Exercise directions: Once the line containing "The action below" is found in the entries below, restate it and each following line word for word, stopping after the line containing "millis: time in".

Stored dataset items:
▬▬▬
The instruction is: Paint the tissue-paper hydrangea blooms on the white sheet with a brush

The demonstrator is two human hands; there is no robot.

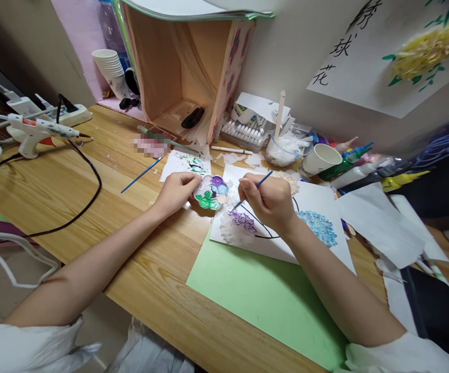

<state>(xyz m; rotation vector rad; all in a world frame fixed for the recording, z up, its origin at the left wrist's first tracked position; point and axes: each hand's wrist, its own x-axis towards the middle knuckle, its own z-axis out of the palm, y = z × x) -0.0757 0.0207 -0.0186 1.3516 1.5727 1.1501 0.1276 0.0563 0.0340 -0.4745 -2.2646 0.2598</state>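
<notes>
My right hand (269, 199) grips a thin blue paintbrush (262, 181), its tip at the purple-painted part of a white textured flower (237, 228) on a white sheet (320, 194). In my left hand (178, 190) is a flower-shaped palette (211, 192) with green, purple and blue paint, pinched at its left edge just left of the sheet. A blue textured flower (318, 228) lies right of my right wrist, and black stem lines run between the flowers. Under the sheet is a green sheet (263, 295).
A paint-smeared paper (185, 165) and another blue brush (141, 175) lie beyond my left hand. Behind stand a tub of white scraps (286, 150), a paper cup (321, 159) and paint bottles (345, 166). A glue gun (32, 135) with black cable lies at left, a pink box (193, 67) at the back.
</notes>
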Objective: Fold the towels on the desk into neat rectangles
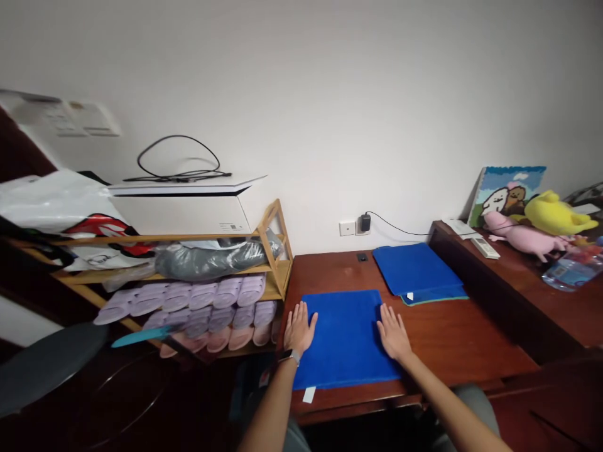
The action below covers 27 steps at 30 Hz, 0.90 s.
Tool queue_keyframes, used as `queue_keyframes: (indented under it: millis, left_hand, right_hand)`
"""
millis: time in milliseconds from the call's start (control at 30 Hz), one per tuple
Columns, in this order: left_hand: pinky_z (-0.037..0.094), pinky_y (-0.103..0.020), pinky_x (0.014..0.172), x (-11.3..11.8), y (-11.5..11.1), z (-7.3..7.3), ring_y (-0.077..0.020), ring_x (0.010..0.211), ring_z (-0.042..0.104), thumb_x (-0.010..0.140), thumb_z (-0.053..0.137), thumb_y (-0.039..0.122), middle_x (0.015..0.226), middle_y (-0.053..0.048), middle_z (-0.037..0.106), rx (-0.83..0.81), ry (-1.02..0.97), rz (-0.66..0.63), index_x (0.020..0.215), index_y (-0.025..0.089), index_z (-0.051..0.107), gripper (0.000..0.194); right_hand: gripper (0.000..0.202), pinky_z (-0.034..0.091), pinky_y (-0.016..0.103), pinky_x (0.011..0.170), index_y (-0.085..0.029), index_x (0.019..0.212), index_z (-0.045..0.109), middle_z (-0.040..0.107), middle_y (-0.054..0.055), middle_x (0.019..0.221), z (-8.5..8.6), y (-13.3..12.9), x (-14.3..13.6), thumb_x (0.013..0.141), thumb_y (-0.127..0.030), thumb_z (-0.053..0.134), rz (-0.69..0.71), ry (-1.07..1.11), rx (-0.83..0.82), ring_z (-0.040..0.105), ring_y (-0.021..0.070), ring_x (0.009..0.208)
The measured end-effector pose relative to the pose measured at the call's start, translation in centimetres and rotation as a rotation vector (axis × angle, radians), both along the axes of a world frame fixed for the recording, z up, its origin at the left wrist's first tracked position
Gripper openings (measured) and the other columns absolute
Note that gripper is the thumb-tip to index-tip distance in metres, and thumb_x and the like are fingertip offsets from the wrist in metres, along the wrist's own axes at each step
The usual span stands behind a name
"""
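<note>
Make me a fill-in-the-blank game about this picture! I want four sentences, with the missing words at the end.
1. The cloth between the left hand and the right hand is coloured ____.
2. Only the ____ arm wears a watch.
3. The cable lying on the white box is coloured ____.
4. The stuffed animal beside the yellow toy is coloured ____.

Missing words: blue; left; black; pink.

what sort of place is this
Likely a home or dormitory room: lilac slip-on slippers line a light-brown wooden rack, a pink animal-shaped plush toy lies at right, and a reddish-brown wooden desk stands between.
</note>
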<state>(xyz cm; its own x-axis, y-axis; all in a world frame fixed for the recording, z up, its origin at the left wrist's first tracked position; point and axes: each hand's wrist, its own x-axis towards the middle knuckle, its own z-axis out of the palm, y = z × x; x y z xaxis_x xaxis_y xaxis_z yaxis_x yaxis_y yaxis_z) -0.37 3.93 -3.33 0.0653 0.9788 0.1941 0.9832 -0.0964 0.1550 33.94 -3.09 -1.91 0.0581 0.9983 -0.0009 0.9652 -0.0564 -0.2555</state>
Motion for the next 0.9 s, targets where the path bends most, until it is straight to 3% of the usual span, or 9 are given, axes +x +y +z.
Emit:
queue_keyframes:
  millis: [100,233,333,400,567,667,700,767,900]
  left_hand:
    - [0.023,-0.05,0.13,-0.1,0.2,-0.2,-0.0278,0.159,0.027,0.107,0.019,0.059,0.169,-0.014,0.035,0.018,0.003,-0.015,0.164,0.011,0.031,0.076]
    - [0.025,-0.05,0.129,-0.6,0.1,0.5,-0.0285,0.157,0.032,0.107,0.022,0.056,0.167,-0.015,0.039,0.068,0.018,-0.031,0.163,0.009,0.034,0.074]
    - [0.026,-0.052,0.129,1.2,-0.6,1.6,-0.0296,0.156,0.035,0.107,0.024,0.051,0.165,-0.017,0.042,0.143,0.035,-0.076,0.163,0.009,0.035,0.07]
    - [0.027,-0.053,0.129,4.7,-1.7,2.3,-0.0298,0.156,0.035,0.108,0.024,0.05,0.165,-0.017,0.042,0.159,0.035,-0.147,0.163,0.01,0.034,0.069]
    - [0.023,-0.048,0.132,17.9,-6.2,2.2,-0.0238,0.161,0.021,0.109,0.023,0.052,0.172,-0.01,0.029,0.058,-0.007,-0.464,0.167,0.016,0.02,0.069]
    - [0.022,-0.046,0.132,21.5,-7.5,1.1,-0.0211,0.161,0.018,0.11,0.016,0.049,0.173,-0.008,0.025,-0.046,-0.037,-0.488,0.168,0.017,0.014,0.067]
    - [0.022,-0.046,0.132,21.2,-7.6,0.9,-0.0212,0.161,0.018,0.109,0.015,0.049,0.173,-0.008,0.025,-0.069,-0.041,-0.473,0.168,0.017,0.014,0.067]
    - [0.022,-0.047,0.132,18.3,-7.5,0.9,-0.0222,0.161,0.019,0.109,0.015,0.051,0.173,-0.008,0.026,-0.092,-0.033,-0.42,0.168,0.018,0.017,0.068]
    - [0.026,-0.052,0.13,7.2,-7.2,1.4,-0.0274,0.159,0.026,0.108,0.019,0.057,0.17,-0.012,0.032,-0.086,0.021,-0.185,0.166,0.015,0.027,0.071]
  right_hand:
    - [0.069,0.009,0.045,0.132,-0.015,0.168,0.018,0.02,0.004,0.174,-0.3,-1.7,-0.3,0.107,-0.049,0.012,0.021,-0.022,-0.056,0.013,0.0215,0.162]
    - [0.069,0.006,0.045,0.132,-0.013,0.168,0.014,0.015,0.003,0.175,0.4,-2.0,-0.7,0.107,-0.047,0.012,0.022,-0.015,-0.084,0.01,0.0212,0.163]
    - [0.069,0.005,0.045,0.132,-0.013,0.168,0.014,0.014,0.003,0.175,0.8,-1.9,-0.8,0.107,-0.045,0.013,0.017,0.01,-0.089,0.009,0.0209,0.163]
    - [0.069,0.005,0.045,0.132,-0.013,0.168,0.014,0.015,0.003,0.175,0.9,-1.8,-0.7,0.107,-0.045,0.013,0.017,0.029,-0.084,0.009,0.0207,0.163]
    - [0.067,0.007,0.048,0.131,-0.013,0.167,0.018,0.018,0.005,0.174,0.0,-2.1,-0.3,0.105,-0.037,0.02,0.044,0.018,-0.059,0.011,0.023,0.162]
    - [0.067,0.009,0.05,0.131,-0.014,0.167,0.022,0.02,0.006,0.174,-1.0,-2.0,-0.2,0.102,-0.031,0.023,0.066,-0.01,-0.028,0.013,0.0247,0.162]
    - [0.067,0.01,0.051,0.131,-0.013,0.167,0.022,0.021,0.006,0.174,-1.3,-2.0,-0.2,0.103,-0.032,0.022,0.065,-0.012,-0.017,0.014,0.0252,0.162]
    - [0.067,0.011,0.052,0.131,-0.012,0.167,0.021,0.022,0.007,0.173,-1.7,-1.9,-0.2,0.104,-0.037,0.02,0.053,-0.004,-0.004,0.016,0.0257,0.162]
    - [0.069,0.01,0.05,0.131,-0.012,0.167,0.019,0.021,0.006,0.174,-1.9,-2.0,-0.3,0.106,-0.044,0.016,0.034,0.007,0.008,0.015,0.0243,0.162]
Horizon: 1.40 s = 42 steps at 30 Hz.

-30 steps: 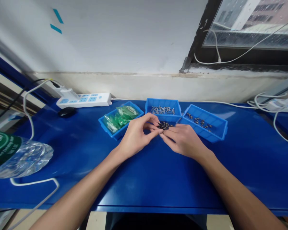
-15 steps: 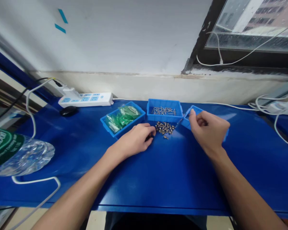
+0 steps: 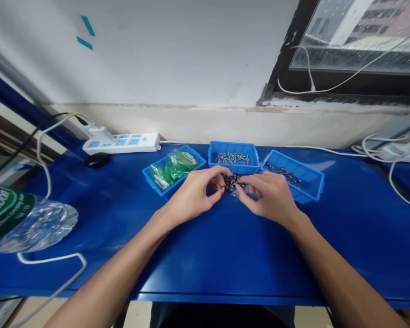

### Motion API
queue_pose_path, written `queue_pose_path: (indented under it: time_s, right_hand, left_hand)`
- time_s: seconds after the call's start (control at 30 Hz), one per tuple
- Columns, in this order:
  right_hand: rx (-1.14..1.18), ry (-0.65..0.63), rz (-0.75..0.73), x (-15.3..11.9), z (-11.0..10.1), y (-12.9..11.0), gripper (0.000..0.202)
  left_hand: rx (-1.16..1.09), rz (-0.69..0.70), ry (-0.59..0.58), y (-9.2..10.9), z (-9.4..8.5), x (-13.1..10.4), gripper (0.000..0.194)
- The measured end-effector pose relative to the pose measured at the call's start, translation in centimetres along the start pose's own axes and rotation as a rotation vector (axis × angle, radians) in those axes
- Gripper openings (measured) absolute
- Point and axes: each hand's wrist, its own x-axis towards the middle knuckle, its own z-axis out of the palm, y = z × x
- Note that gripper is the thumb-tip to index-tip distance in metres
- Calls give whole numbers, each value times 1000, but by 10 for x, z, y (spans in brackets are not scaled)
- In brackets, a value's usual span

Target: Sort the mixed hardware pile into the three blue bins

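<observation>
— Hands?
— Left hand [image 3: 198, 190], nine o'clock of the pile of metal parts [image 3: 231, 182]; right hand [image 3: 272, 193], four o'clock. Apart; pinch, cannot tell.
— Changed?
— Right hand returned from blue tray [image 3: 309, 176], three o'clock; pile handling apparently two-handed again.

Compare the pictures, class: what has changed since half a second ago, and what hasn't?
The right hand has moved left from the right bin back to the pile of small metal parts. The left hand has edged right, its fingers now at the pile's left side. Whether either hand grips a part is unclear. All three bins and the bottle stayed put.
</observation>
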Motion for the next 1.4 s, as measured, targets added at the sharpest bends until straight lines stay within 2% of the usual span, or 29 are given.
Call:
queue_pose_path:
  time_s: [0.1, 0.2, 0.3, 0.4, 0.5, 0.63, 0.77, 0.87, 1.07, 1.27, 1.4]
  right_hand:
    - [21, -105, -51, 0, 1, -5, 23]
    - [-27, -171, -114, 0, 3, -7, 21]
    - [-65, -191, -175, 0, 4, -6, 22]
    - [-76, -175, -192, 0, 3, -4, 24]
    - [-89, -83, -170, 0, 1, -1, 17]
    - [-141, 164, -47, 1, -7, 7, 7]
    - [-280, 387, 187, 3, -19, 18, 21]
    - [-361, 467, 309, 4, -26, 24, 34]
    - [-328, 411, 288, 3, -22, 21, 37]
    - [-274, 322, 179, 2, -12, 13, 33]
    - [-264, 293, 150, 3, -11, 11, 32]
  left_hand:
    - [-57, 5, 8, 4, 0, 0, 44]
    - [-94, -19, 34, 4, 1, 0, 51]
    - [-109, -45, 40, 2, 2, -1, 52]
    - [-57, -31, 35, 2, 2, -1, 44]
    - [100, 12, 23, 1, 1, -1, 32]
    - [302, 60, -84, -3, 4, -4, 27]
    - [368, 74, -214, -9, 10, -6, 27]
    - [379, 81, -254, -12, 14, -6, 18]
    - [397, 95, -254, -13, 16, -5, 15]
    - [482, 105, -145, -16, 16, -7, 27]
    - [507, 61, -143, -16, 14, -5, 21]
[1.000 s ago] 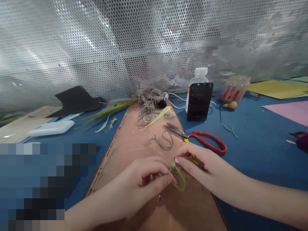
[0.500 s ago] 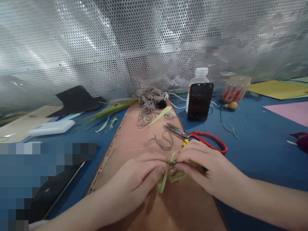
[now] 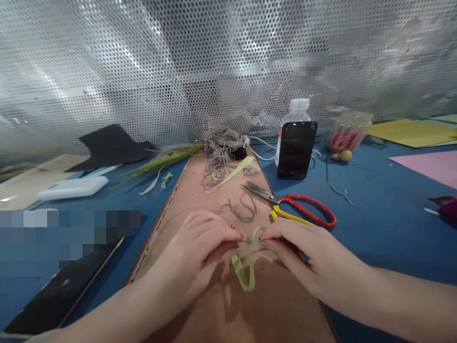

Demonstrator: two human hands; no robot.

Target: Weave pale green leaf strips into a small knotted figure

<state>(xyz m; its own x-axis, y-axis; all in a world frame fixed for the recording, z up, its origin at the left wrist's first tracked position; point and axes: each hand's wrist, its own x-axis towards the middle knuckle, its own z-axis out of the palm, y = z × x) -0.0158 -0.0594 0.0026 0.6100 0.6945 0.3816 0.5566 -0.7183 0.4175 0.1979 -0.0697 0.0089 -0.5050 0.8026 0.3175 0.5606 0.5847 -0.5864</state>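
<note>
Over the brown board point(image 3: 282, 314), my left hand point(image 3: 205, 243) and my right hand point(image 3: 303, 243) face each other, fingertips a short gap apart. Both pinch a narrow, pale green plant strip point(image 3: 249, 286), which seems knotted between them. One part of the strip hangs in a loop below the fingers. A tiny red-pink bead-like dot point(image 3: 232, 226) shows at my left index finger. My right hand is close to a yellow-handled tool point(image 3: 291, 216), partly hidden behind it. Red-handled scissors point(image 3: 283, 200) lie open just beyond, and a loose piece of grey cord point(image 3: 246, 216) rests beside them.
A tangled grey cord bundle point(image 3: 224, 143) and a pale leaf piece point(image 3: 235, 174) lie at the board's far end. A phone point(image 3: 297, 150) leans on a bottle point(image 3: 300, 107). Perforated metal sheeting point(image 3: 228, 76) rises behind. Another dark phone-like slab point(image 3: 67, 286) lies left.
My left hand has shifted slightly left and its fingers have curled in more. The hanging strip has swung into an open loop. More of the yellow-handled tool shows now.
</note>
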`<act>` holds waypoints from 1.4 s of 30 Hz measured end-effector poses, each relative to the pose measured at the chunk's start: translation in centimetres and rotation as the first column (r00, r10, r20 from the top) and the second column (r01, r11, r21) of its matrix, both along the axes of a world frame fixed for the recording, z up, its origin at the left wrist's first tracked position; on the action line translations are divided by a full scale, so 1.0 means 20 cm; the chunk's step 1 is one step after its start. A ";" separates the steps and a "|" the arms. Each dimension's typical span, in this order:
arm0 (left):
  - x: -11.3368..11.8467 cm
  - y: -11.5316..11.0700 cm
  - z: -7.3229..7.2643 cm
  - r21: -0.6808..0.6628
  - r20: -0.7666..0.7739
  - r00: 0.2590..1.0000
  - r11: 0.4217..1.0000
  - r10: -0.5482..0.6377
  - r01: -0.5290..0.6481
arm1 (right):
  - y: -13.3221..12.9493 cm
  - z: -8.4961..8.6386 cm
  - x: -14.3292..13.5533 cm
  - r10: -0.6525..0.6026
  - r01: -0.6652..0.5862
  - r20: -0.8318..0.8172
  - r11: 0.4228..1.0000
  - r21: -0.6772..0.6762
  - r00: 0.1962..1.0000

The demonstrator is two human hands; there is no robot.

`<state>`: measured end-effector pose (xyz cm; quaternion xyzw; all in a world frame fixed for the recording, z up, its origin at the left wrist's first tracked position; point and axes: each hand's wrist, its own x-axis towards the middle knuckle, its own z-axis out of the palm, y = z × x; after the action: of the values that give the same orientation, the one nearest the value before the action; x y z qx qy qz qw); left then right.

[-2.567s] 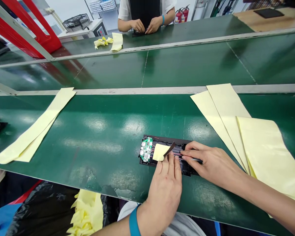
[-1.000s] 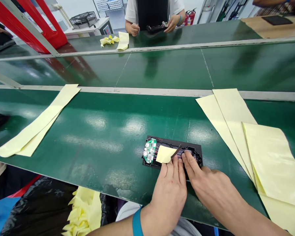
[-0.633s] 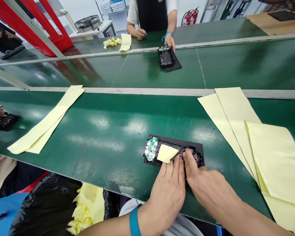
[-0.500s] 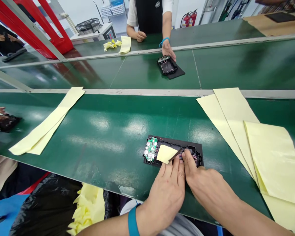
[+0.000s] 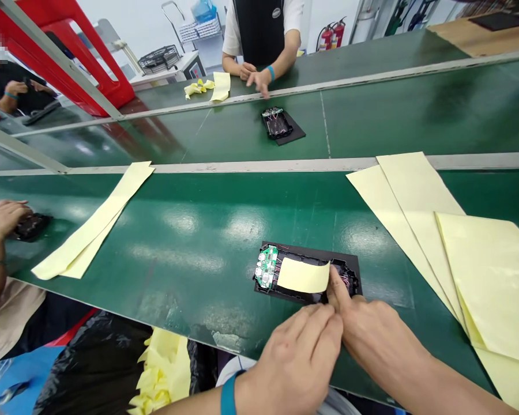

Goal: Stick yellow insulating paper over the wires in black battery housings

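On the green bench lies an open black plastic housing (image 5: 294, 253) with a green circuit board (image 5: 266, 266) at its left end and thin wires inside. A pale yellow paper strip (image 5: 305, 275) lies lengthwise over its middle, its right corner curling up. My right hand (image 5: 365, 323) has its index fingertip against that right end; the other fingers are curled and the thumb is hidden. Close beside it, my left hand (image 5: 305, 346) is closed, fingers pressed together, fingertips against the right hand at the housing's near edge. Whatever either hand may pinch is hidden.
Yellow sheets lie right (image 5: 488, 276) and yellow strips left (image 5: 95, 222). A co-worker's hand (image 5: 6, 219) rests on a black housing at far left. Opposite, a person's hand (image 5: 262, 80) hovers near another housing (image 5: 277, 124). A black bag (image 5: 95, 357) hangs below the near edge.
The yellow strip, folded over with a dark side showing, now lies nearly flat. My left hand has drawn back from the housing's middle towards me. The person opposite has let go of their housing.
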<state>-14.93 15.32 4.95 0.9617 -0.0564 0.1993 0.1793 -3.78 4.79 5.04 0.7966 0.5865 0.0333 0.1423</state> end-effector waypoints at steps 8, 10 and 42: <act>0.09 0.32 0.02 0.119 -0.365 0.922 0.976 -0.126 0.180 | 0.01 0.00 0.00 -0.044 0.045 -0.038 0.999 0.029 0.998; 0.11 0.33 0.00 0.130 -0.431 0.889 0.964 -0.157 0.233 | 0.01 0.00 0.00 -0.050 0.052 -0.052 0.998 0.035 0.997; 0.14 0.04 -0.10 0.436 -0.242 0.957 0.899 0.162 -0.042 | -0.07 -0.02 0.10 -0.019 0.028 -0.040 0.970 0.243 0.999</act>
<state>-12.03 16.06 2.92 0.9973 -0.0225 0.0571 -0.0396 -1.78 3.38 4.55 0.8155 0.5710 0.0883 0.0329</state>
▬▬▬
Final answer:
The action below covers 27 steps at 30 Hz, 0.90 s.
Tool queue_keyframes, used as `queue_keyframes: (indented under it: millis, left_hand, right_hand)`
"""
millis: time in milliseconds from the call's start (control at 30 Hz), one per tuple

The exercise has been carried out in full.